++++ Input data
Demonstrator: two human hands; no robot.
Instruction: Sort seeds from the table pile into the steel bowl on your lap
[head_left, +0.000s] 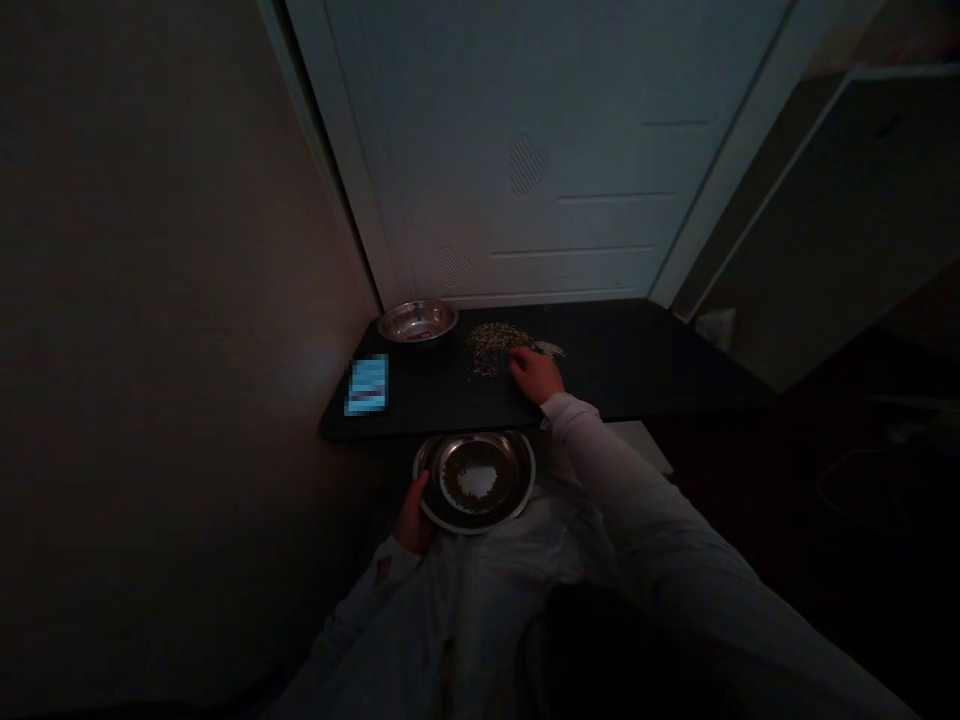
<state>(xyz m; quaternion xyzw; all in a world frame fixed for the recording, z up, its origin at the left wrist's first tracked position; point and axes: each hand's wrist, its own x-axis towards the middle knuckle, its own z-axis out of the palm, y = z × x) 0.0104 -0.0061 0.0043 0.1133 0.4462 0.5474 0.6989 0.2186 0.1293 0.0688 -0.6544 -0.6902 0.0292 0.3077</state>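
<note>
1. My right arm reaches forward, sleeved to the wrist.
2. My right hand shows its back, fingers bent.
3. My left hand is nearer my body, thumb visible, other fingers hidden.

the right half of the dark tabletop gives a hand wide open room. the door blocks the far side, the wall the left. a lane runs left of the seed pile, narrowing between it and the far-left bowl; the right hand obstructs the pile's near right side.
</note>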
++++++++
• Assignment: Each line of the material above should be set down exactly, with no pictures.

• Exercise result:
Demonstrator: two human hands; no robot.
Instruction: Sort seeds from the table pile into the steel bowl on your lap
[head_left, +0.000s] 
<state>(xyz m; quaternion xyzw; all in a world frame fixed for the recording, z up, its origin at the left wrist's first tracked position; point and axes: each hand's wrist, its own x-axis towards the middle knuckle, its own z-axis out of the palm, y = z × x) 0.0104 -0.0061 0.0043 0.1133 0.4462 0.5474 0.6989 0.2186 0.1293 0.0688 -0.6544 -0.6902 0.0292 0.3077</state>
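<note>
1. My right arm reaches forward, sleeved to the wrist.
2. My right hand shows its back, fingers bent.
3. My left hand is nearer my body, thumb visible, other fingers hidden.

the right half of the dark tabletop gives a hand wide open room. the door blocks the far side, the wall the left. a lane runs left of the seed pile, narrowing between it and the far-left bowl; the right hand obstructs the pile's near right side.
</note>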

The work on this exercise has been finished.